The problem: Answer with the exact lines of the following material from the one containing "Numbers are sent" through the one containing "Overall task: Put", both end lines included.

Data section:
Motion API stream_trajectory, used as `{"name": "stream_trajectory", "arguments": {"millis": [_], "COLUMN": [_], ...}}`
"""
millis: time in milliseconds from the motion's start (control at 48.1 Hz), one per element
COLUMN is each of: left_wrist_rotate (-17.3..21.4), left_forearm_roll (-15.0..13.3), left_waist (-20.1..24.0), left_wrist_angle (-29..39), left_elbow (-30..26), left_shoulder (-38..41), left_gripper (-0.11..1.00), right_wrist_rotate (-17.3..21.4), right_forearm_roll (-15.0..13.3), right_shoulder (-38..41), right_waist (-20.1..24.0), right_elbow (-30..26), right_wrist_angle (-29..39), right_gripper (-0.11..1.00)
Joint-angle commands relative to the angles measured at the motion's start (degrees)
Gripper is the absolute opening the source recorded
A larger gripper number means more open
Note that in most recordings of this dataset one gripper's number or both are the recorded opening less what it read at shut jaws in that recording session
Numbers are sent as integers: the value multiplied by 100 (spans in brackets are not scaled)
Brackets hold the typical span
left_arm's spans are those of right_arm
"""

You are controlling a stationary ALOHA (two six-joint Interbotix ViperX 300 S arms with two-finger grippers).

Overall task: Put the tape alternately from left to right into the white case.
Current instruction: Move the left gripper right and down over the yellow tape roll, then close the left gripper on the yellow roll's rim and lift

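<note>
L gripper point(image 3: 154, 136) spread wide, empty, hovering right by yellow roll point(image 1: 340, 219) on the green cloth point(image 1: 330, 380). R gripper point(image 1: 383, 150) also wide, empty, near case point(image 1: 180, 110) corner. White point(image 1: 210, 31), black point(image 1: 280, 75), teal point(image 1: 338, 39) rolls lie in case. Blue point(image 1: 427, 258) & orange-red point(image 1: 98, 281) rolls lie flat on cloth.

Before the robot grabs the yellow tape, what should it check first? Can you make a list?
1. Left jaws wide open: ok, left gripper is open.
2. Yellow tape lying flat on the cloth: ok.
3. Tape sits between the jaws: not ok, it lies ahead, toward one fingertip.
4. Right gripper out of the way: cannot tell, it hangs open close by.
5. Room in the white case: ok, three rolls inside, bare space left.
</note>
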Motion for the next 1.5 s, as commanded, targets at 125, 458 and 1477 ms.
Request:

Result of this task:
Numbers are sent as integers: the value multiplied by 100 (spans in brackets are not scaled)
Brackets hold the typical span
left_arm's spans are those of right_arm
"""

You are controlling a stationary ALOHA (two six-joint Interbotix ViperX 300 S arms with two-finger grippers).

Overall task: Put the tape alternately from left to right into the white case.

Thus the exercise is complete.